● **What the task requires**:
Stopping at the line that holds "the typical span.", repeat the lines below exactly, starting from the very first and including that final line.

● **Supplied records**:
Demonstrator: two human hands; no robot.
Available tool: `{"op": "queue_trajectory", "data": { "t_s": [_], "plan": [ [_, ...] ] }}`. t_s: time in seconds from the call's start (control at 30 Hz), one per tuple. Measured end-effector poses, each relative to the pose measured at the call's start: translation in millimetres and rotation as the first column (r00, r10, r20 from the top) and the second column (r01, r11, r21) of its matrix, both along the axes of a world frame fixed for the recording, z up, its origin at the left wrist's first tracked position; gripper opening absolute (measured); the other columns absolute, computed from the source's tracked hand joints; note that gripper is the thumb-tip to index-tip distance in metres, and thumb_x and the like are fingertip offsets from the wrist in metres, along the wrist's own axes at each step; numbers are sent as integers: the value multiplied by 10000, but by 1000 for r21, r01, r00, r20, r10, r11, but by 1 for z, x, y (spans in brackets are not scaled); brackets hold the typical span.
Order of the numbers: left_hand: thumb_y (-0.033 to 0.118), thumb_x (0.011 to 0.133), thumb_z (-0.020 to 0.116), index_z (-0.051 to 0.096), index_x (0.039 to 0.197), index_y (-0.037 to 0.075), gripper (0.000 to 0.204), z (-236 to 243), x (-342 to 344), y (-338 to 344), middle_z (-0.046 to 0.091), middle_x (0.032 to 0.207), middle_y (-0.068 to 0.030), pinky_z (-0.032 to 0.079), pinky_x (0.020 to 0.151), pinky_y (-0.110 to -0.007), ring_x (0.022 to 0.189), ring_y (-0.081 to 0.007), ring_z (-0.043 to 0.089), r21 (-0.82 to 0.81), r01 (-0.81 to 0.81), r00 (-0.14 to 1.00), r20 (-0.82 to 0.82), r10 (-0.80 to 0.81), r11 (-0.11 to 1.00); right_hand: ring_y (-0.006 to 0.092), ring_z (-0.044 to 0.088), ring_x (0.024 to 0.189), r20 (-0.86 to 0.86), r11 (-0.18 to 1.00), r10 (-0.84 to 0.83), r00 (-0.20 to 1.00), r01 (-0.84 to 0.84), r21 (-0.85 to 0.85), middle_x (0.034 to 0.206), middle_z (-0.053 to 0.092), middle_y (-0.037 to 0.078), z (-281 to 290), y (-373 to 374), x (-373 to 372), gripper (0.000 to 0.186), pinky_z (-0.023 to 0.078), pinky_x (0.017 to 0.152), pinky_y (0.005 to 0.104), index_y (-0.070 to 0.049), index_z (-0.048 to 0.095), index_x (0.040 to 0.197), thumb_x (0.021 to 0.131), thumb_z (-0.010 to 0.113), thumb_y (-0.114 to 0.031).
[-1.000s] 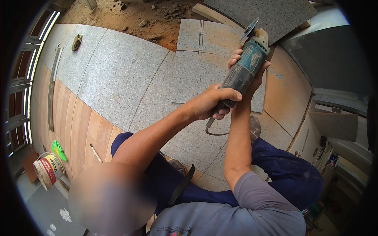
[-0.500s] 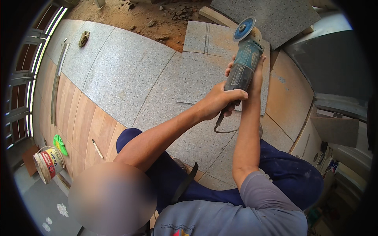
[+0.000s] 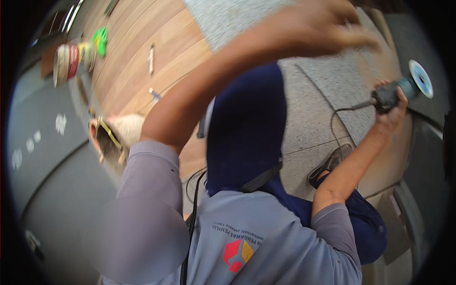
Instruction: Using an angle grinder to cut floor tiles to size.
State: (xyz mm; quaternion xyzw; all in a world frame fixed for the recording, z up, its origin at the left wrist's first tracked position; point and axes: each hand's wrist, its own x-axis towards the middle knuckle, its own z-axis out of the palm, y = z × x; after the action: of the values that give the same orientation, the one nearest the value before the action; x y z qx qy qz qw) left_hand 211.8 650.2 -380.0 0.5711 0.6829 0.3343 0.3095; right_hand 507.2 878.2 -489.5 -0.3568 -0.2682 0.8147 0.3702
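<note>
At the right, my right hand is wrapped round the dark body of an angle grinder. The grinder's disc faces up and to the right, apart from my fingers. A power cord leaves the tool's rear end and bends down toward my shoe. My left arm crosses the upper middle, with my left hand raised over the floor, away from the grinder. Motion smears its fingers, so I cannot tell whether they hold anything.
Grey speckled tiles meet wood-look planks around my bent knees. A pen-like stick lies on the planks. Farther left are a paint bucket, a bright green item and an open pale sack. My shoe rests below the cord.
Both hands held the grinder before; my left hand has let go and lifted away. My right hand has carried the grinder rightward. The view has swung, showing the sack.
</note>
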Motion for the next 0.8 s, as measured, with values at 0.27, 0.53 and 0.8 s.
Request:
{"op": "queue_trajectory", "data": {
  "t_s": [0.27,0.53,0.8],
  "plan": [
    [362,970,612,693,730,50,402,-61,42,-309,611,602,-21,423,466,-254,534,-81,560,-677,-666,432,-11,902,312,373,690,907,208,985,74,975,-105,141,996,655,260,-25,40,-3,444,586,874,477,117,536,1132,831,720,-154],
    [379,992,630,681,1109,-21,420,-198,148,-332,726,966,-133,600,643,-323,775,-165,704,-895,-302,-340,422,840,327,364,702,832,143,969,193,971,-211,128,957,650,257,-29,16,-46,436,614,815,455,122,534,1112,827,728,-145],
    [372,929,675,643,1189,-12,465,-220,125,-316,701,1006,-111,583,699,-322,832,-172,693,-785,-504,-395,580,712,360,343,710,809,202,965,187,961,-219,148,931,649,252,-34,7,-58,450,630,777,435,123,520,1100,815,747,-142]
  ]
}}
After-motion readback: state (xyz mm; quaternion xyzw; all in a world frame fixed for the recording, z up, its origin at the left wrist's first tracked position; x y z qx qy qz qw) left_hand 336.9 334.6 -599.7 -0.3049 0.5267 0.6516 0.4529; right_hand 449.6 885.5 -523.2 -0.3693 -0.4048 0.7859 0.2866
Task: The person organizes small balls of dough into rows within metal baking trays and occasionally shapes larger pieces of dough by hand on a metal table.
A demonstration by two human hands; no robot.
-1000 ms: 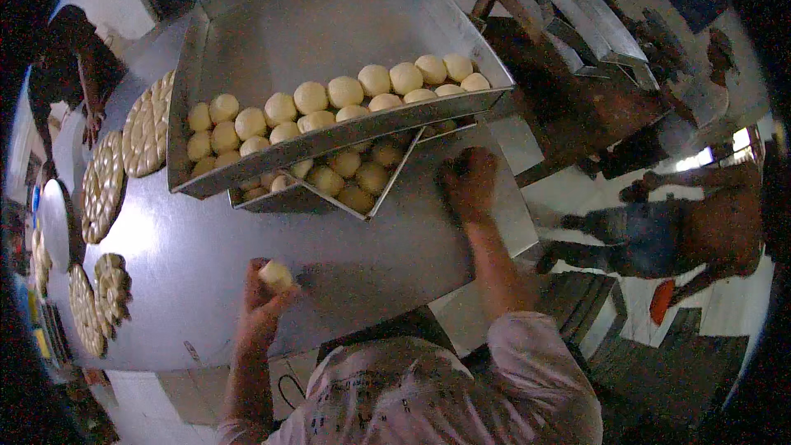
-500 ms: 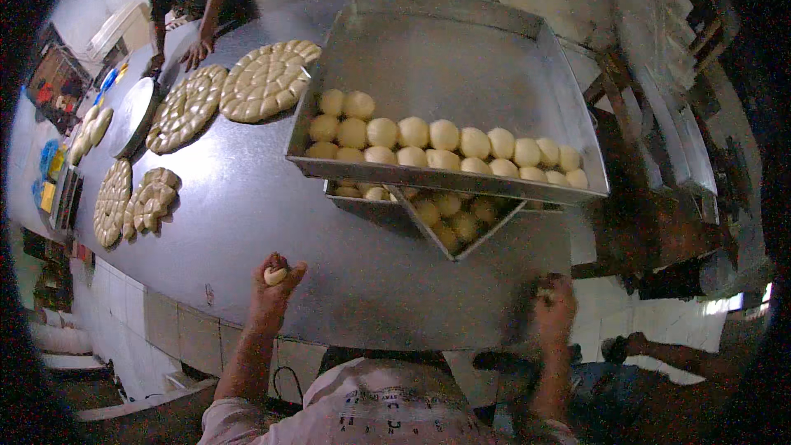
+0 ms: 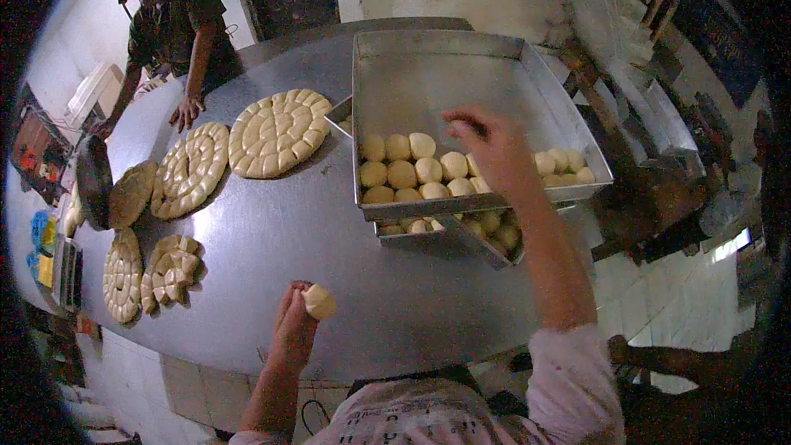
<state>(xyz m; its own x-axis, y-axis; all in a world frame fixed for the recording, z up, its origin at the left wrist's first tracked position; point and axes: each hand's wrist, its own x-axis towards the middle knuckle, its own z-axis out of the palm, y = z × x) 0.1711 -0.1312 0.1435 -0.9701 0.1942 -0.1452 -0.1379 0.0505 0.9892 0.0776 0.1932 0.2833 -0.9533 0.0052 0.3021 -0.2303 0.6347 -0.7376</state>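
Note:
My left hand (image 3: 295, 320) is closed round a pale piece of dough (image 3: 320, 302), which bulges out past the thumb above the near part of the table. My right hand (image 3: 493, 147) reaches over the large metal tray (image 3: 461, 66), fingers bent and thumb apart, with no dough seen in it. Rows of smooth dough balls (image 3: 401, 174) fill the tray's near side; the forearm hides some of them. One ball (image 3: 422, 145) ends the short third row, left of my right hand. Beneath lie smaller trays, with more dough balls (image 3: 494, 229) partly in sight.
On the left of the steel table (image 3: 272, 255) lie scored dough rounds (image 3: 280, 133) and a broken-edged one (image 3: 170, 274). Across the table a co-worker (image 3: 177, 25) has a hand by a dark round pan (image 3: 94, 181) tilted on edge. A rack stands right.
My right hand has risen from beside the table to above the tray, where the third row has gained a ball. More dough shows in my left hand. The co-worker's pan has tipped up.

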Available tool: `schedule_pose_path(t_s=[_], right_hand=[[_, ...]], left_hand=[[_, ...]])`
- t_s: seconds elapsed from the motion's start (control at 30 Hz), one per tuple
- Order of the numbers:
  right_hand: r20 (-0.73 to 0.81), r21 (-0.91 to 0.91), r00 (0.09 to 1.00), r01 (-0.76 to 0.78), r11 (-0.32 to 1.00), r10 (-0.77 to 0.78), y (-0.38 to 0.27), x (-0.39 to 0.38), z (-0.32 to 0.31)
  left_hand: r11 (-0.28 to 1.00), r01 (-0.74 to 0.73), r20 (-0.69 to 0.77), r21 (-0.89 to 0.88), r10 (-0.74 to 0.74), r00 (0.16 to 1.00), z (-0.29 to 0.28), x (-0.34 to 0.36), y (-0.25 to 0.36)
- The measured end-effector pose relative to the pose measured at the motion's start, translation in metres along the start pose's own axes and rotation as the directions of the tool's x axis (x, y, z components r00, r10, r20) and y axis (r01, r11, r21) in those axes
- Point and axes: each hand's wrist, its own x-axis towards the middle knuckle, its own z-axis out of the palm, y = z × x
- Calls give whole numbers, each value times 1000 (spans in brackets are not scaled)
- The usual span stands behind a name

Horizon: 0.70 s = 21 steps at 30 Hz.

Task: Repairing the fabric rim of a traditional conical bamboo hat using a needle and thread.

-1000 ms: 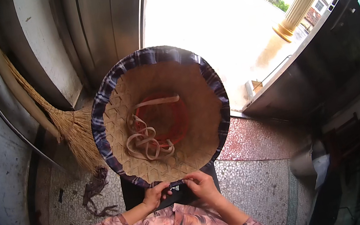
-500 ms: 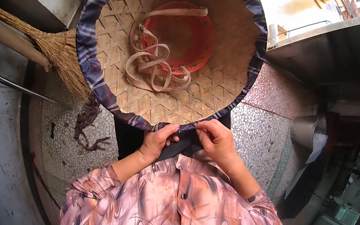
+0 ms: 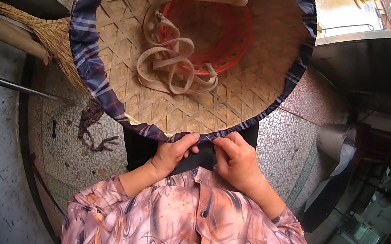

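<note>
A large round woven bamboo basket (image 3: 125, 56) tilts its open mouth up in front of me, its rim wrapped in dark plaid cloth (image 3: 98, 81). At the near edge my left hand (image 3: 172, 155) is closed, thumb and fingers pinching the cloth. Just right of it, my right hand (image 3: 238, 162) pinches a thin, shiny needle (image 3: 209, 139) whose tip points at the cloth; any thread is too fine to see. Inside the basket lie a red plastic basket (image 3: 245, 28) and a loosely looped pale fabric strap (image 3: 179, 55).
A straw broom (image 3: 49, 38) leans at the left, beside a wooden pole and a metal rod (image 3: 13, 85). Dark tangled string (image 3: 88, 129) lies on the speckled floor (image 3: 281, 138). To the right stand a dark metal-sided counter (image 3: 368, 72) and a silvery bucket-like container (image 3: 332, 140).
The basket has shifted right and looms larger, its far rim partly out of view. My right hand has drawn slightly down and right from the rim, and the needle now shows.
</note>
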Motion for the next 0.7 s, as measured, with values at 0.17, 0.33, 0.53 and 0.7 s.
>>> schedule_pose_path(t_s=[0.17, 0.33, 0.53, 0.7], right_hand=[[40, -12, 999, -5, 1000, 5, 0, 2, 6], [57, -34, 998, -12, 999, 14, -3, 4, 7], [50, -12, 999, -5, 1000, 5, -2, 6, 8], [56, -21, 998, 1, 1000, 0, -1, 7, 8]], left_hand=[[998, 16, 18, 65, -17, 1000, -3, 0, -3], [995, 9, 37, 95, -13, 999, -3, -1, 0], [989, -49, 63, 138, 40, 997, -7, 0, -11], [980, -92, 88, 174, 77, 993, -9, 1, -12]])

● **Answer for the task**:
Demonstrator: two human hands; no robot.
Available tool: `{"op": "queue_trajectory", "data": { "t_s": [_], "plan": [ [_, ...] ] }}`. t_s: time in seconds from the call's start (control at 30 Hz), one per tuple. Measured end-effector poses, each relative to the pose measured at the call's start: translation in millimetres and rotation as the first column (r00, r10, r20 from the top) and the second column (r01, r11, r21) of its matrix, both along the axes of a world frame fixed for the recording, z up, its origin at the left wrist's first tracked position; gripper opening absolute (measured); the other columns absolute, computed from the source's tracked hand joints; note that gripper is the thumb-tip to index-tip distance in metres, and thumb_x and the like are fingertip offsets from the wrist in metres, along the wrist's own axes at each step; numbers are sent as integers: the value multiplied by 10000, but by 1000 for r21, r01, r00, r20, r10, r11, but by 1 for z, x, y (spans in brackets are not scaled); brackets hold the typical span.

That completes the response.